Open AccessLong non‑coding RNA DANCR promotes nasopharyngeal carcinoma cell proliferation and migration
Author(s) -
Ya Hao,
Hui Zhao,
Xiaojie Jin,
Ping He,
Jiafeng Zhang,
Qian Dong,
Weiwei Shi,
Miaomiao Zhao
Publication year - 2019
Publication title -
molecular medicine reports
Language(s) - English
Resource type - Journals
SCImago Journal Rank - 0.727
H-Index - 56
eISSN - 1791-3004
pISSN - 1791-2997
DOI - 10.3892/mmr.2019.9906
Subject(s) - biology , cell growth , nasopharyngeal carcinoma , gene knockdown , cell cycle , protein kinase b , cancer research , oncogene , cell migration , apoptosis , pten , cell , microbiology and biotechnology , pi3k/akt/mtor pathway , signal transduction , medicine , biochemistry , genetics , radiation therapy
Aberrant expression of numerous long non‑coding RNAs (lncRNAs) has been reported to be associated with nasopharyngeal carcinoma (NPC). The present study aimed to investigate the expression and function of lncRNA differentiation antagonizing non‑protein coding RNA (DANCR) in NPC pathogenesis.
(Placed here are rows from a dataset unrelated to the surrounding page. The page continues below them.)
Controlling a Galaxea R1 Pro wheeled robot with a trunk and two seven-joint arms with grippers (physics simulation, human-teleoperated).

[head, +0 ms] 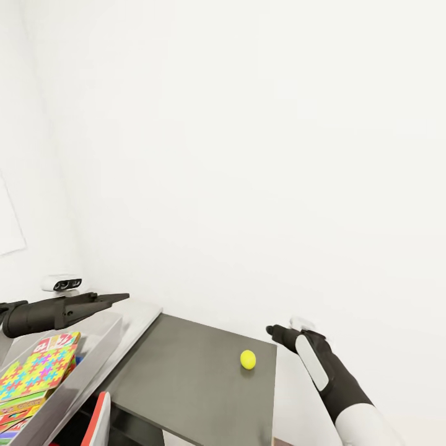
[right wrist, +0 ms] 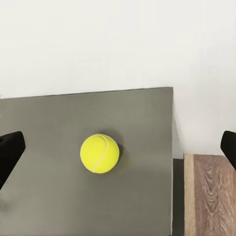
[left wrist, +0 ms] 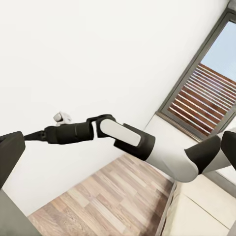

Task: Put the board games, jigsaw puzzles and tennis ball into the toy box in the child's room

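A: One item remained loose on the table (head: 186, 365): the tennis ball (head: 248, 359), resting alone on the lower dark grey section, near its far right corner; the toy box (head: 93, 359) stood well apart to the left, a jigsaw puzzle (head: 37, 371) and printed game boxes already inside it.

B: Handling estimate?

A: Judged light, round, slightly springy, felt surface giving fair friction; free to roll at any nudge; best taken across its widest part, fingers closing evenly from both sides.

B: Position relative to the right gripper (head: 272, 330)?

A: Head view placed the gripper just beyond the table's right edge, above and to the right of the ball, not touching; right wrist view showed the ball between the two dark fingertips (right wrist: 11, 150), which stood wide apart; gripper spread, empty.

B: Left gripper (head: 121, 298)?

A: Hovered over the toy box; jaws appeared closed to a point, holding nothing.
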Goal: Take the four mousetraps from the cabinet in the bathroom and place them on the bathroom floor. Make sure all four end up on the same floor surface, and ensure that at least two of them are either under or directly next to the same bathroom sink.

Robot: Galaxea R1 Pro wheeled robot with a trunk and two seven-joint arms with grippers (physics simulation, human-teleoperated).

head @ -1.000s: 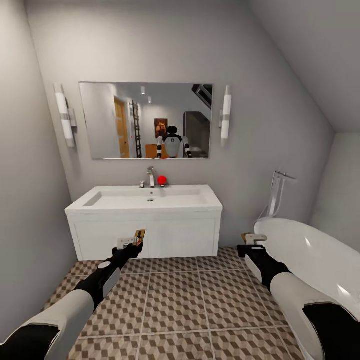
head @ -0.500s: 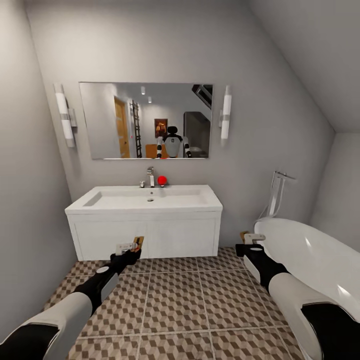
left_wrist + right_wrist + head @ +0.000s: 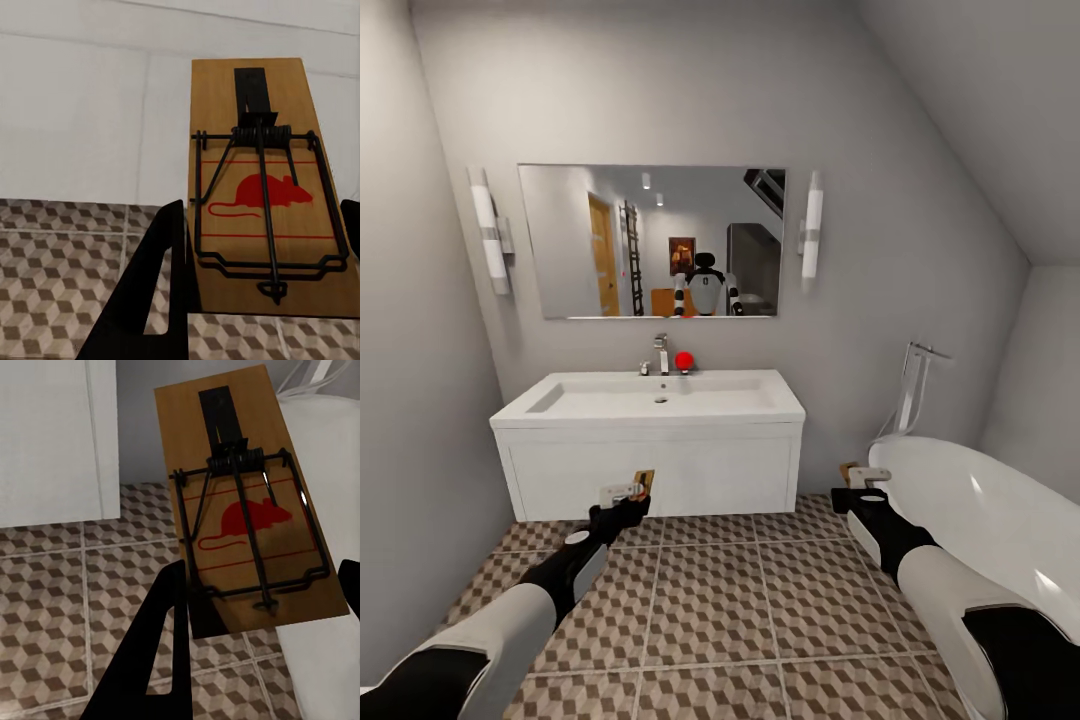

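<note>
1. The left gripper (image 3: 628, 497) pinches 1 mousetrap (image 3: 262, 187) by the near end of its wooden base, holding it above the bathroom floor (image 3: 760, 600), close in front of the white vanity under the sink (image 3: 650, 397).
2. The right gripper (image 3: 863, 487) pinches a second mousetrap (image 3: 247, 525) the same way, over the floor at the right, just beside the bathtub (image 3: 980, 520) and right of the vanity.
3. Each trap looks light and stiff: a thin flat board with a wire spring bar and a red mouse print on top.
4. I judge the plain board edges the safest hold; the wire bar and catch look delicate and could snap if pressed.
5. A thin board pinched at 1 end may pivot or slip, so lowering it flat and releasing close to the tiles seems wise.
</note>
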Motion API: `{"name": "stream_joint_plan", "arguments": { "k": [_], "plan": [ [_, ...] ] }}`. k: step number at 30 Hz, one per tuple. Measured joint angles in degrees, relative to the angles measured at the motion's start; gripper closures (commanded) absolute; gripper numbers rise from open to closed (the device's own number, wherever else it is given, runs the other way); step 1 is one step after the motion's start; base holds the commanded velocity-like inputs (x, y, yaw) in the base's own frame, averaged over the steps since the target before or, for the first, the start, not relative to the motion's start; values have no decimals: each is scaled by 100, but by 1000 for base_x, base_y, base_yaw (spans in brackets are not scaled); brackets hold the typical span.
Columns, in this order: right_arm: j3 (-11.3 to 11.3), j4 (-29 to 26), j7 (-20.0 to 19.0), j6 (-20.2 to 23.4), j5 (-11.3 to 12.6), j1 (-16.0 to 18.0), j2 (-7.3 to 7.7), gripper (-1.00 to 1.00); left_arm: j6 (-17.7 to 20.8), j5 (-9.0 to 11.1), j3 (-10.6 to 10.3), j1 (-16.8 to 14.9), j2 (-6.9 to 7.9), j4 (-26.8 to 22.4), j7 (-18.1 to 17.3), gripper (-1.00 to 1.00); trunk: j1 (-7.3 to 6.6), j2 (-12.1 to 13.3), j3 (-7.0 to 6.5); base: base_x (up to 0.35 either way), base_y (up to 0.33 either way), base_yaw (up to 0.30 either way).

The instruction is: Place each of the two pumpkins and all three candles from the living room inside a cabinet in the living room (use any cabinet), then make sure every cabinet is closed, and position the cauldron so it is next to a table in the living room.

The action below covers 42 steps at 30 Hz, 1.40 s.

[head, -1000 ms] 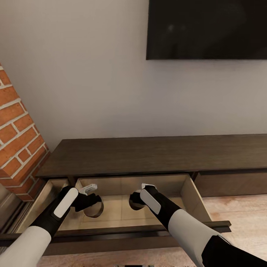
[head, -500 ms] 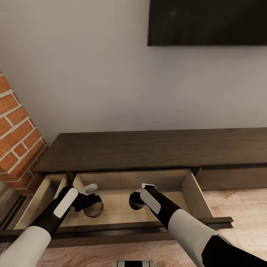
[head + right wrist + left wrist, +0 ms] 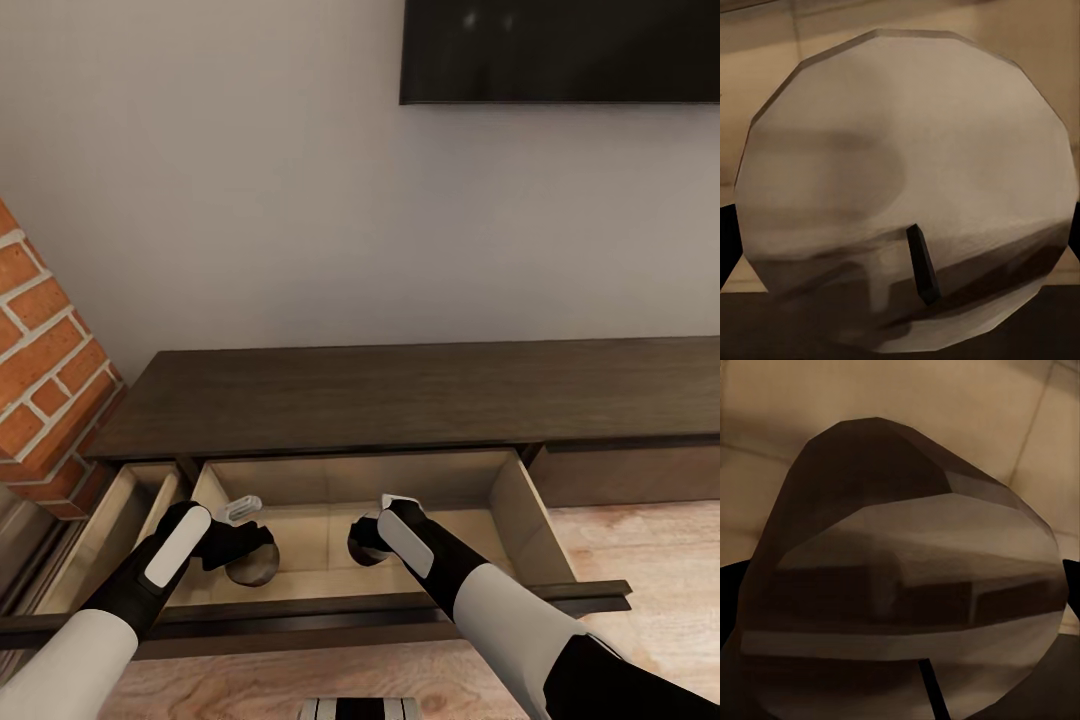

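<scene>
The dark brown cabinet (image 3: 420, 395) stands against the wall with one drawer (image 3: 520, 500) pulled out, its pale wood inside showing. Both my grippers hang over this drawer. My left gripper (image 3: 248, 556) is shut on a beige-tan candle (image 3: 254, 569); up close this candle (image 3: 900, 577) looks brownish and tilted. My right gripper (image 3: 362, 541) is shut on another candle (image 3: 357, 545), whose round top and dark wick (image 3: 921, 262) face the wrist camera. The drawer floor lies just below both candles.
A second drawer (image 3: 105, 535) stands open to the left, beside a red brick column (image 3: 40, 390). The pulled-out dark drawer front (image 3: 420, 605) runs across under my forearms. A black TV (image 3: 560, 50) hangs on the wall above. Wood floor (image 3: 650, 560) lies right.
The whole picture has shifted: the TV and cabinet sit higher than a second ago, so the camera moved. Both grippers keep their grip on the candles over the drawer.
</scene>
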<state>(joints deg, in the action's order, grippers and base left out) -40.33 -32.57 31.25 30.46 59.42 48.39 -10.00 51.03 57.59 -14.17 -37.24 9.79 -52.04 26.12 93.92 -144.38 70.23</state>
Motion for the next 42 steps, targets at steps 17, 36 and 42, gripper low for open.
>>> {"name": "stream_joint_plan", "arguments": {
  "k": [17,36,42],
  "plan": [
    [0,0,-4,-4,1,-1,0,100,1,-3,5,0,7,0,0,100,0,0,0,77,0,0],
    [2,17,44,118,5,5,0,100,-6,1,-3,1,-17,-4,8,100,37,-18,310,1,0,0],
    [1,-23,55,406,-10,7,0,100,-9,-6,-28,0,-19,-185,13,100,52,-26,443,0,0,0]
  ]
}}
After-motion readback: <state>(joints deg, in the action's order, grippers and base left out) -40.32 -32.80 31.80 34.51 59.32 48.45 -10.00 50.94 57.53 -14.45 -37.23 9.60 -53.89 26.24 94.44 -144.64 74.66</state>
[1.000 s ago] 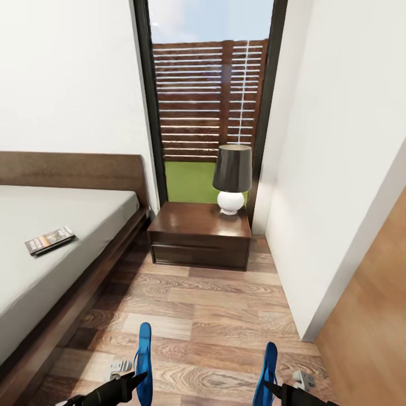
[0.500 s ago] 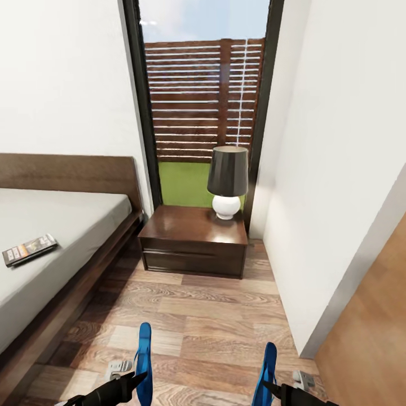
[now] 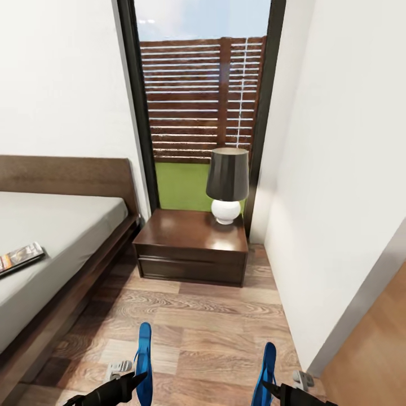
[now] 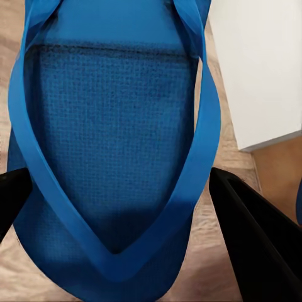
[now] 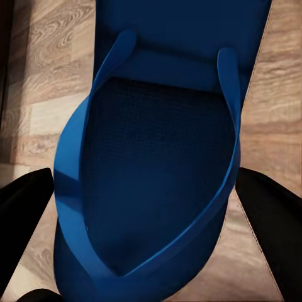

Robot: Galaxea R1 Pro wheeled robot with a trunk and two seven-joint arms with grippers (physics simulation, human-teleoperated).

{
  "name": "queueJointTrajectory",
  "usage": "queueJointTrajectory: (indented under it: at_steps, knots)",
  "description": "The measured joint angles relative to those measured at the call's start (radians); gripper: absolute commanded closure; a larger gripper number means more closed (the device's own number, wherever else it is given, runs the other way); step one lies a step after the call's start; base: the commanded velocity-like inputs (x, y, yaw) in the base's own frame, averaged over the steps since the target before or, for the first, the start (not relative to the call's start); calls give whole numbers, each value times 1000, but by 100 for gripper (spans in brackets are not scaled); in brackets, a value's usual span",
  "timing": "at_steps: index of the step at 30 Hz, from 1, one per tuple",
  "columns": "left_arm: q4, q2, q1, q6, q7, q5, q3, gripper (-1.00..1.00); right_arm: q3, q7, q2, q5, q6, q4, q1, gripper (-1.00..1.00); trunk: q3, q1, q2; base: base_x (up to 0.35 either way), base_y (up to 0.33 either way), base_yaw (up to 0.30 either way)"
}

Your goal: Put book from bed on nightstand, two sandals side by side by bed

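Observation:
Each gripper holds one bright blue sandal on edge above the wood floor. My left gripper [image 3: 135,382] is shut on the left sandal [image 3: 144,361], whose sole and strap show close up [image 4: 113,145] between the black fingers [image 4: 251,233]. The right gripper [image 3: 269,390] is shut on the other sandal [image 3: 266,369], seen close up [image 5: 157,170]. The book [image 3: 20,256] lies on the grey mattress of the bed [image 3: 62,225] at the far left edge. A dark brown nightstand [image 3: 192,245] stands ahead, beside the bed's headboard.
A lamp [image 3: 228,183] with a dark shade and white base stands on the nightstand's right rear corner. Behind it a tall black-framed window [image 3: 203,101] shows a slatted fence and grass. A white wall [image 3: 338,197] closes the right side; floor lies between bed and wall.
The whole view has shifted: the nightstand and window appear nearer and more centred, and the book has slid toward the left edge. Both sandals stay held in the same places.

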Motion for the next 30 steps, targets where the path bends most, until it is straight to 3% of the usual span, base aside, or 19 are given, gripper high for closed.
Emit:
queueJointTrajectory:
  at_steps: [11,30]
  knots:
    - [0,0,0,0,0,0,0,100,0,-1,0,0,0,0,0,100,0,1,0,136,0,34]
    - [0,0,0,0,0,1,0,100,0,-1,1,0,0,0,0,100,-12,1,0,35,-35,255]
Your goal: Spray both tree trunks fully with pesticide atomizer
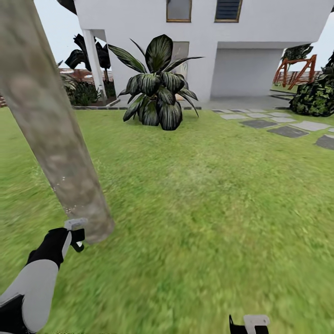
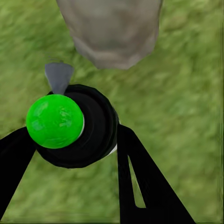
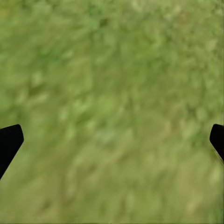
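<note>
Green lawn (image 1: 208,195) spreads from the robot to a white house (image 1: 208,41), with a broad dark-leaved plant (image 1: 157,86) before its wall and grey stepping stones (image 1: 287,127) off to the right. From the head view, a thick mottled beige-grey tree trunk (image 1: 44,116) leans across the left side, its base meeting the grass just beside the left gripper (image 1: 74,234). Only the left wrist view makes the grip plain: the two black fingers (image 2: 140,177) are clamped on the pesticide atomizer (image 2: 74,123), a black round body with a bright green cap and a grey nozzle aimed at the trunk's foot close ahead. Over bare grass, the right wrist view catches the right gripper (image 3: 112,140) with its fingertips (image 3: 9,140) spread wide apart, holding nothing; the head view catches just its tip at the bottom edge.
</note>
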Controlling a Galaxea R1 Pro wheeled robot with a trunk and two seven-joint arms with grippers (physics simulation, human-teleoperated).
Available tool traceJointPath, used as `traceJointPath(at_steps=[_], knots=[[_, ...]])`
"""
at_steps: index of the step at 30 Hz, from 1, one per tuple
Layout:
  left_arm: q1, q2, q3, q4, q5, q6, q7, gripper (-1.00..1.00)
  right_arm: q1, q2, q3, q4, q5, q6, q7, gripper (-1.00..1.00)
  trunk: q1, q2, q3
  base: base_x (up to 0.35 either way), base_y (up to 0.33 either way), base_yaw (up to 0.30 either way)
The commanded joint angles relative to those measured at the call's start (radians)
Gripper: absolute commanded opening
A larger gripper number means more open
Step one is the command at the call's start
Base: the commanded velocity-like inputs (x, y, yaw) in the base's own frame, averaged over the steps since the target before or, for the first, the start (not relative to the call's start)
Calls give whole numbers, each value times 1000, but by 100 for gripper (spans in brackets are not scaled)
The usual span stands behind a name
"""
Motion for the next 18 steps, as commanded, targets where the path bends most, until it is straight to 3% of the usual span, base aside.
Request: traceJointPath(at_steps=[1, 9, 14, 16, 18], knots=[[0, -3, -1, 10, -3, -2, 0, -100, 0, 0, 0, 0, 0, 0, 0, 100, 0, 0, 0, 152, -252, 254], [-19, -3, -11, 12, -7, -14, 0, -100, 0, 0, 0, 0, 0, 0, 0, 100, 0, 0, 0, 32, -40, 253], [-63, -2, -13, 16, -7, -5, -1, -100, 0, -1, 0, 0, 0, 0, 1, 100, 0, 0, 0, 0, 0, 46], [-95, 7, -26, 19, -9, 6, -2, -100, 0, -3, 0, 0, 0, 0, 1, 100, 0, 0, 0, 0, 0, 2], [-102, 51, -46, 13, -10, 63, -23, -100, 0, -3, 0, 0, 1, 0, 1, 100, 0, 0, 0, 0, 0, 0]])
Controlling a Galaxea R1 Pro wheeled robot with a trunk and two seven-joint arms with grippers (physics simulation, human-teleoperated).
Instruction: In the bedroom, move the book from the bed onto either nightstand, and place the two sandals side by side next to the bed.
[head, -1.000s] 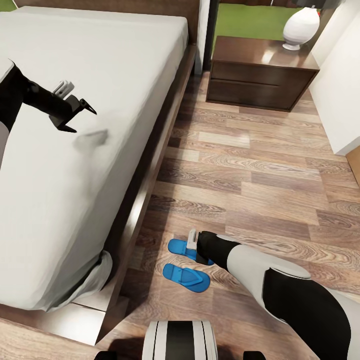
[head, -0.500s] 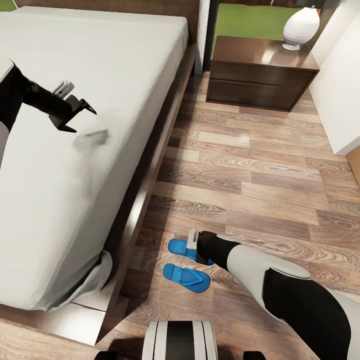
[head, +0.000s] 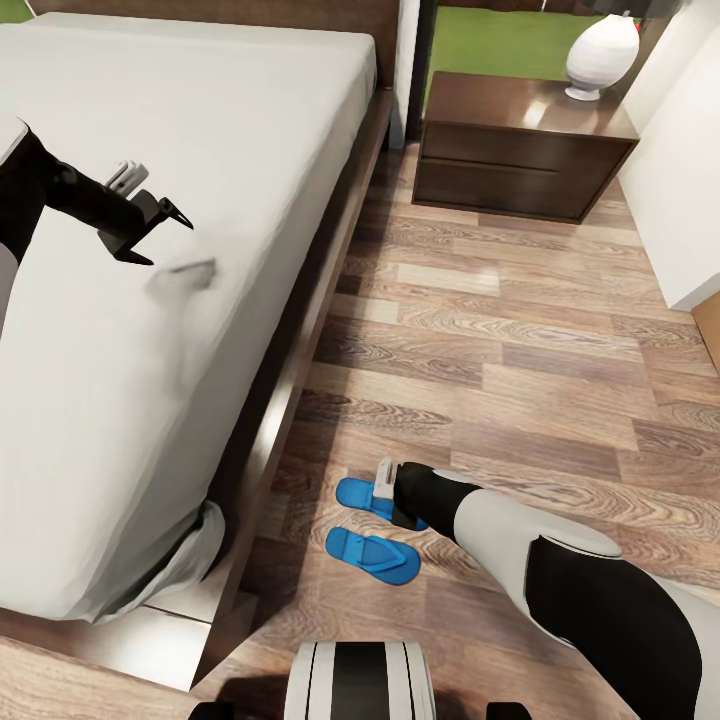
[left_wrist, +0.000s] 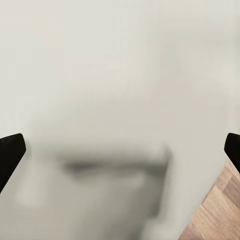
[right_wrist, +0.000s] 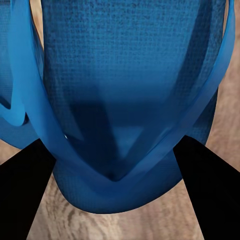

Reverse transcription‑quantitative polymerase chain reaction results suggested that DANCR was significantly upregulated in NPC cells. Overexpression of DANCR promoted 5‑8F cell proliferation and migration, as detected by Cell Counting Kit‑8, colony formation and wound healing assays. DANCR was additionally identified to inhibit apoptosis, as determined by flow cytometric analysis. Furthermore, DANCR knockdown suppressed cell proliferation and migration, and promoted cell apoptosis in SUNE‑1 cell. Western blot analysis suggested that DANCR regulated the phosphorylation of AKT serine/threonine kinase and the protein expression of PTEN in NPC cells. Knockdown of DANCR decreased tumor growth in a xenograft model following subcutaneous injection of SUNE‑1 cells. Collectively, the present results suggested that DANCR regulated the proliferation, migration and apoptosis of NPC cells.